C’est pourquoi (alertés par notre ami médecin, souvenez-vous) nous nous gardons d’abonder dans le sens d’une accusation exclusivement environnementale. Les raisons sociales et la pauvreté sont des facteurs autrement plus immédiats.

Incohérences

Le Guardian ne se prive pas de souligner avec Yannick Jadot les incohérences du parti :

« Ils ne parlent jamais de biodiversité parce que la biodiversité cela signifie respect de la diversité. Ils s’opposent à la cruauté envers les animaux, mais ils défendent dans le même temps les chasseurs et les grandes industries agricoles. Ils prétendent défendre les poissons, mais votent en faveur de la pêche en eaux profondes. Ils ont voté en faveur de l’incorporation des sables bitumineux canadiens dans les carburants de l’UE ».

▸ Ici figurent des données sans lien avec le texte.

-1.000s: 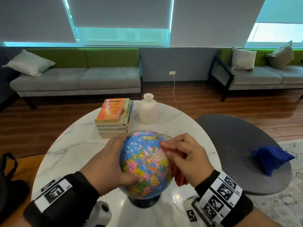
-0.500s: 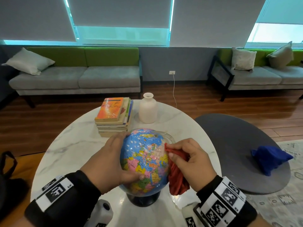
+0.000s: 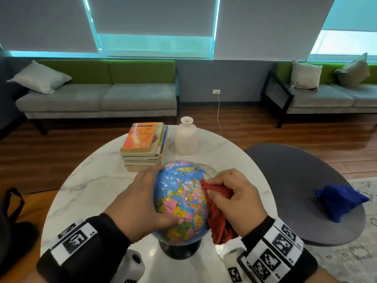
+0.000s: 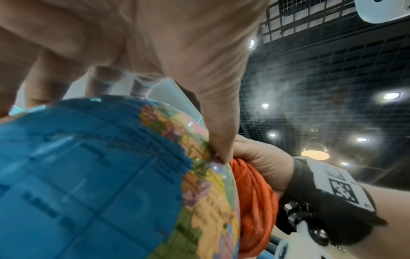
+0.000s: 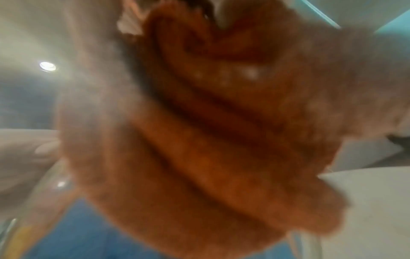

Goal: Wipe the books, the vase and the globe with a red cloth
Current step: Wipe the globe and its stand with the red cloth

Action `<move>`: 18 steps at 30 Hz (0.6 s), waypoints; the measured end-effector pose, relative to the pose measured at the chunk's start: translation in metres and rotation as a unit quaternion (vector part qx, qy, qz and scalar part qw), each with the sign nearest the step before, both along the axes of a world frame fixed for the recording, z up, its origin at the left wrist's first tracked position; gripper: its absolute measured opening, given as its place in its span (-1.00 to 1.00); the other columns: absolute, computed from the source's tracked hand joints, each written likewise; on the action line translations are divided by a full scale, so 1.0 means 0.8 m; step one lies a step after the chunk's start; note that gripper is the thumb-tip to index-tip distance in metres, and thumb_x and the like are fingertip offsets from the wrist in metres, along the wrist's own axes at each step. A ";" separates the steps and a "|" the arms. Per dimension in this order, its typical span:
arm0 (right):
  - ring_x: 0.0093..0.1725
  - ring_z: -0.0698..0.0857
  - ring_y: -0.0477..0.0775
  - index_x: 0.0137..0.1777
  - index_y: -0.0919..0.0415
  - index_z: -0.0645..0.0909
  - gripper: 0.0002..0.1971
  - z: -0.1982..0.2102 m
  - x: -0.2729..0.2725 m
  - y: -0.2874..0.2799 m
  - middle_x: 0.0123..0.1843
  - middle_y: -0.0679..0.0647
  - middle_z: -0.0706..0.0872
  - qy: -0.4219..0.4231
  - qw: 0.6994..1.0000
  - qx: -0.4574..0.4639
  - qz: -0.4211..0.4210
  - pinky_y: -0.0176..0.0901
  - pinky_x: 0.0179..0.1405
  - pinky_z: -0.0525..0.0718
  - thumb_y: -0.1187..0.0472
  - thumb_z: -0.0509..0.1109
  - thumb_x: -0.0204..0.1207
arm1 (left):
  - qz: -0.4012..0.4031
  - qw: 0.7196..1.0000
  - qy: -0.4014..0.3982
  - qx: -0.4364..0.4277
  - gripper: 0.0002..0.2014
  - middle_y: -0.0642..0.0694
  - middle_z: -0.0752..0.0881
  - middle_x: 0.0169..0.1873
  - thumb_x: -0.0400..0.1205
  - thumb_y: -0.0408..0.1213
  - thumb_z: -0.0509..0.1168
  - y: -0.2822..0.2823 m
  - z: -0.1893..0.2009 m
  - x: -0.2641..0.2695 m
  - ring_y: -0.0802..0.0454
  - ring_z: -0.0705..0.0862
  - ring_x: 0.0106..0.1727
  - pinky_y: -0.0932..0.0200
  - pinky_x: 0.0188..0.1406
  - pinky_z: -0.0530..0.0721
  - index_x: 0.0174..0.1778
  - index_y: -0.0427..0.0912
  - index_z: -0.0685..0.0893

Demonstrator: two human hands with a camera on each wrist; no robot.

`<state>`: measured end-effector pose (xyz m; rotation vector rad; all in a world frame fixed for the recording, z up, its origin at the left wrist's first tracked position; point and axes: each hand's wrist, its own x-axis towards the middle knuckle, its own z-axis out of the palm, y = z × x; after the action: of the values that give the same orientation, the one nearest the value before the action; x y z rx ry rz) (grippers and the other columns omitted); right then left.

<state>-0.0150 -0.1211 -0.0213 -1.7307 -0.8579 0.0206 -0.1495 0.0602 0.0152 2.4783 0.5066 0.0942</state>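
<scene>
A colourful globe [image 3: 181, 199] [image 4: 106, 175] on a black base stands at the near side of the round marble table [image 3: 85, 180]. My left hand [image 3: 140, 203] grips its left side, thumb across the front and fingers over the top. My right hand [image 3: 234, 195] grips a bunched red cloth [image 3: 218, 213] [image 4: 255, 201] [image 5: 210, 122] and presses it against the globe's right side. The cloth fills the blurred right wrist view. A stack of books [image 3: 144, 146] and a white vase [image 3: 186, 137] stand behind the globe.
A low dark grey table [image 3: 295, 190] to the right carries a blue cloth [image 3: 338, 201]. Grey and green sofas [image 3: 98, 92] line the far wall. A black bag [image 3: 12, 225] lies on the floor at the left.
My right hand has slid the red cloth down and back along the globe's right side; more cloth now hangs below the hand. The left hand keeps its hold.
</scene>
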 end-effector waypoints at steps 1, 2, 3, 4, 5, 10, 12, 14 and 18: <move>0.04 0.66 -0.16 -0.11 -0.04 0.80 -0.77 0.005 0.001 0.005 -0.09 -0.15 0.64 -0.009 1.000 -0.005 0.006 -0.50 0.08 0.54 0.28 0.49 0.30 | 0.001 1.000 0.001 -0.001 0.22 0.22 0.31 0.34 -0.10 0.42 0.33 0.000 0.000 0.001 0.21 0.46 0.29 0.21 0.27 0.62 0.54 0.17 0.09; 0.06 0.66 -0.18 -0.09 -0.03 0.81 -0.77 0.008 -0.001 0.008 -0.06 -0.15 0.64 -0.022 1.000 -0.011 0.016 -0.51 0.09 0.54 0.27 0.48 0.31 | 0.004 1.000 0.000 -0.005 0.22 0.21 0.32 0.34 -0.10 0.41 0.34 0.001 0.001 0.001 0.20 0.47 0.28 0.21 0.25 0.63 0.54 0.17 0.10; 0.07 0.66 -0.18 -0.07 -0.02 0.81 -0.77 0.010 -0.004 0.009 -0.03 -0.16 0.64 -0.039 0.999 -0.018 0.032 -0.50 0.10 0.54 0.26 0.48 0.32 | 0.006 1.000 0.000 -0.008 0.21 0.20 0.33 0.33 -0.10 0.40 0.35 0.002 0.001 0.001 0.20 0.48 0.27 0.21 0.23 0.64 0.53 0.17 0.11; 0.08 0.67 -0.17 -0.05 -0.01 0.81 -0.77 0.009 -0.008 0.008 -0.01 -0.16 0.63 -0.058 0.997 -0.025 0.052 -0.50 0.11 0.55 0.27 0.49 0.33 | 0.005 1.000 0.002 -0.008 0.20 0.21 0.32 0.32 -0.09 0.39 0.36 0.003 0.002 0.001 0.20 0.48 0.24 0.24 0.20 0.65 0.52 0.18 0.11; 0.08 0.67 -0.17 -0.04 -0.01 0.81 -0.76 0.008 -0.011 0.006 0.01 -0.16 0.62 -0.073 0.994 -0.030 0.074 -0.48 0.12 0.56 0.29 0.50 0.33 | 0.001 1.000 0.006 -0.008 0.19 0.24 0.30 0.29 -0.09 0.38 0.35 0.004 0.003 0.000 0.22 0.48 0.22 0.27 0.18 0.65 0.52 0.20 0.11; 0.07 0.66 -0.16 -0.04 -0.06 0.80 -0.72 0.013 0.007 0.004 -0.03 -0.19 0.60 -0.048 0.997 -0.033 0.059 -0.51 0.10 0.52 0.30 0.49 0.32 | -0.013 1.000 0.009 -0.001 0.14 0.32 0.22 0.23 -0.02 0.35 0.45 0.004 0.006 0.003 0.24 0.44 0.23 0.26 0.21 0.62 0.49 0.28 0.09; 0.07 0.65 -0.15 -0.04 -0.07 0.79 -0.72 0.014 0.012 0.010 -0.03 -0.19 0.60 -0.046 0.997 -0.037 0.042 -0.51 0.10 0.51 0.30 0.47 0.33 | -0.012 1.000 -0.001 0.000 0.10 0.32 0.22 0.24 0.08 0.28 0.56 0.005 0.004 0.005 0.24 0.43 0.22 0.23 0.23 0.61 0.49 0.29 0.09; 0.08 0.66 -0.14 -0.03 -0.03 0.80 -0.74 0.013 0.009 0.011 -0.02 -0.17 0.61 -0.050 0.996 -0.036 0.056 -0.49 0.13 0.53 0.28 0.46 0.34 | -0.013 1.000 -0.005 0.000 0.10 0.31 0.22 0.25 0.12 0.23 0.59 0.007 0.002 0.005 0.25 0.43 0.22 0.27 0.22 0.60 0.51 0.29 0.09; 0.09 0.64 -0.16 -0.04 -0.05 0.73 -0.73 0.019 0.005 0.009 -0.02 -0.09 0.63 -0.071 0.997 0.008 0.028 -0.51 0.12 0.51 0.32 0.45 0.35 | -0.021 1.000 0.001 -0.011 0.12 0.33 0.20 0.30 0.12 0.24 0.59 0.013 -0.002 0.004 0.25 0.42 0.26 0.31 0.20 0.62 0.52 0.35 0.05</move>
<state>-0.0108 -0.1141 -0.0058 -1.7082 -1.0091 -0.0729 -0.1462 0.0709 0.0137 2.4666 0.4544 0.0706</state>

Le Huffington Post ne réagit pas différemment. Il constate en outre le ralliement au FN de personnalités de premier plan comme Philippe Murer, assistant parlementaire de Marine Le Pen et auteur de « La transition énergétique: une énergie moins chère, un million d’emplois créés » – ancien adhérent du Parti socialiste, hostile au référendum sur la Constitution européenne. Avec lui, Bruno Lemaire (pas celui de l’UMP…) et Jean-Richard Sulzer (proche de Sapir) sont chargés de « densifier » le programme économique en vue d’une hypothétique sortie de l’euro. Egalement : Eric Richermoz, jeune étudiant en master finances, secrétaire général du collectif.

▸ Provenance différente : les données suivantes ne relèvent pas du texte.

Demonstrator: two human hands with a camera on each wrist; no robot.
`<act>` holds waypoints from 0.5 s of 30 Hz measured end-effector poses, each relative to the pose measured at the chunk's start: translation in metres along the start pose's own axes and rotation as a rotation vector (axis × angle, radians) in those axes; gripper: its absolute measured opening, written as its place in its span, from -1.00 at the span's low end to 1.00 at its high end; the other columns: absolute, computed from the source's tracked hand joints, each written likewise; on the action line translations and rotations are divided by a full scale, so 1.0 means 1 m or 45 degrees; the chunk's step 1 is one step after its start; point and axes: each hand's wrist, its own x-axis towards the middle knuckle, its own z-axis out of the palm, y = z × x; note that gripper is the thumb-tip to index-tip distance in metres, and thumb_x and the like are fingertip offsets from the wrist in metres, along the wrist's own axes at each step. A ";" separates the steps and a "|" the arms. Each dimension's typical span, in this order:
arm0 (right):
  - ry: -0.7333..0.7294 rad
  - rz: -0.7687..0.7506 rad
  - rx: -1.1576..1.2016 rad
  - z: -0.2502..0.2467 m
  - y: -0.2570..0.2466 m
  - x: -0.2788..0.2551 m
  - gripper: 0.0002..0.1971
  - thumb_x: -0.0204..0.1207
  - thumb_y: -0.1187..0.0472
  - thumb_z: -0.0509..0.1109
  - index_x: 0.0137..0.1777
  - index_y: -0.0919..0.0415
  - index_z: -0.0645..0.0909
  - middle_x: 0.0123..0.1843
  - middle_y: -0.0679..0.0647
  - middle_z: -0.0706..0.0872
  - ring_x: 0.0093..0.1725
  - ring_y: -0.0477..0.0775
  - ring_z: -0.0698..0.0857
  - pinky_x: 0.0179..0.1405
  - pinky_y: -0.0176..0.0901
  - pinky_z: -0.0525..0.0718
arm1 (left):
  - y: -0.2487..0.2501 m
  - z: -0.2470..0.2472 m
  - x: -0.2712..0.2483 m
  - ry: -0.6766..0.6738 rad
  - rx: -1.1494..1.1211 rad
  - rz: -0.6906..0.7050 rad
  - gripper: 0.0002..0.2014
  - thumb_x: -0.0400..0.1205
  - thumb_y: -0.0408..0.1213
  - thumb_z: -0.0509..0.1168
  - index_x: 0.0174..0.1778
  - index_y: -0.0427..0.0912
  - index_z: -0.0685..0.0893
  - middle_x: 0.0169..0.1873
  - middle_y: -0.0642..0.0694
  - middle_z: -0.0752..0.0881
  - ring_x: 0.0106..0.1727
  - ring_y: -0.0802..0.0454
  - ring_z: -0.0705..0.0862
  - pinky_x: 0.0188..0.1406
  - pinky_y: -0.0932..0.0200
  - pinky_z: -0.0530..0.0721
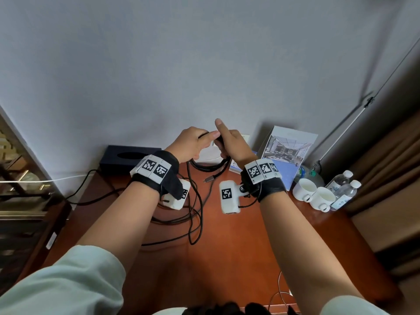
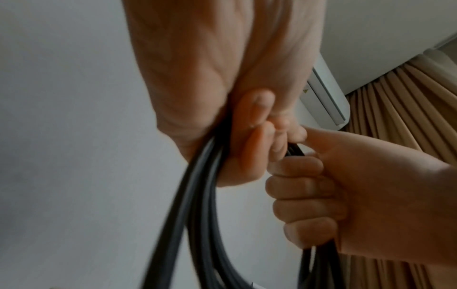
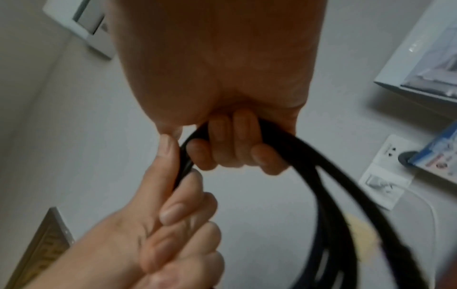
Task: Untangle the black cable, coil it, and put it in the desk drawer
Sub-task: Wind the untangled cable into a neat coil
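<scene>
The black cable (image 1: 210,167) hangs as a coil of several loops over the back of the wooden desk (image 1: 238,246), held up between both hands. My right hand (image 1: 223,144) grips the top of the coil, with its index finger pointing up. Close beside it, my left hand (image 1: 204,137) holds the same bundle. In the right wrist view, my right hand (image 3: 235,148) curls round the cable (image 3: 333,185) while the left hand (image 3: 180,172) pinches a strand. The left wrist view shows the left hand (image 2: 259,136) wrapped on the cable (image 2: 188,215). A metal plug end (image 1: 208,180) dangles below. The drawer is out of sight.
More black cable (image 1: 195,214) trails in loops across the desk between my forearms. A dark tissue box (image 1: 129,158) sits at the back left. A brochure stand (image 1: 286,151), two white cups (image 1: 304,189) and water bottles (image 1: 343,189) stand at the back right.
</scene>
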 end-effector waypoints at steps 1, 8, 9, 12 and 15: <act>-0.031 0.033 0.002 -0.001 -0.003 -0.001 -0.38 0.66 -0.23 0.09 -0.57 0.10 0.20 -0.63 -0.06 0.22 -0.56 0.00 0.19 -0.51 -0.20 0.25 | 0.000 -0.001 0.001 -0.036 0.016 0.002 -0.53 0.71 0.01 0.17 -0.52 -0.08 0.44 -0.59 0.11 0.41 -0.56 0.01 0.40 -0.48 0.21 0.49; 0.015 0.096 0.075 -0.005 0.001 0.000 -0.45 0.48 -0.17 0.40 -0.52 0.22 0.36 -0.62 0.00 0.19 -0.61 0.00 0.15 -0.59 -0.21 0.16 | -0.006 -0.006 -0.001 -0.251 -0.124 -0.002 -0.64 0.74 -0.07 0.13 -0.30 -0.22 0.51 -0.66 0.00 0.49 -0.60 0.05 0.47 -0.26 0.13 0.74; 0.056 0.095 0.102 -0.007 0.002 0.001 -0.44 0.47 -0.17 0.42 -0.55 0.14 0.28 -0.60 0.02 0.18 -0.60 0.01 0.14 -0.60 -0.21 0.16 | -0.008 -0.007 -0.003 -0.278 -0.172 0.014 -0.63 0.76 -0.08 0.09 -0.26 -0.23 0.53 -0.61 -0.05 0.56 -0.53 0.03 0.56 -0.16 0.13 0.74; 0.191 0.073 0.155 -0.012 0.001 0.002 -0.43 0.46 -0.18 0.42 -0.55 0.04 0.19 -0.56 0.04 0.18 -0.58 0.04 0.14 -0.60 -0.23 0.14 | -0.017 -0.008 -0.008 -0.325 -0.303 0.025 -0.58 0.79 -0.07 -0.03 -0.09 -0.28 0.61 -0.23 -0.19 0.71 -0.18 0.08 0.68 -0.03 0.21 0.65; 0.281 -0.001 0.170 -0.019 -0.002 0.001 -0.42 0.51 -0.13 0.41 -0.54 0.04 0.16 -0.52 0.06 0.15 -0.57 0.03 0.13 -0.60 -0.26 0.14 | -0.030 -0.007 -0.009 -0.395 -0.353 -0.043 -0.61 0.78 -0.09 0.01 0.21 -0.30 0.61 0.17 -0.08 0.68 0.17 0.20 0.65 0.04 0.26 0.69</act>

Voir à ce propos l’excellent article du Figaro, très complet, sur le réseau intellectuel du FN. Dont cet extrait :

Attention : machine de guerre !!! Souvenez-vous… entre 1933 et 1940, les intellectuels étaient aussi très « mobiles »…

Mais au final, mes amis, reconnaissons que, tout électoraliste et opportuniste qu’il soit (en ce sens il ne se démarque pas spécifiquement des autres partis) le discours du FN est habile et parfois judicieux. Il joue sa carte  à la lisière des bonnes idées.

Comme nous sommes nombreux à rejeter l’hypothèse FN, il convient de nous interroger. Ou bien nous avons des motifs réels et profonds d’opposition et nous devons les clarifier, ou bien un certain nombre de nos amis seront tentés de se tourner vers le FN, quoi qu’ils en disent… Choquant ? Vous croyez-vous plus à l’abri que les amis de Sapir ou du Front de Gauche qui ont franchi le Rubicon ?

Clivages

C’est pourquoi les lignes de clivage doivent s’affirmer au-delà des à- priori et des luttes de clans.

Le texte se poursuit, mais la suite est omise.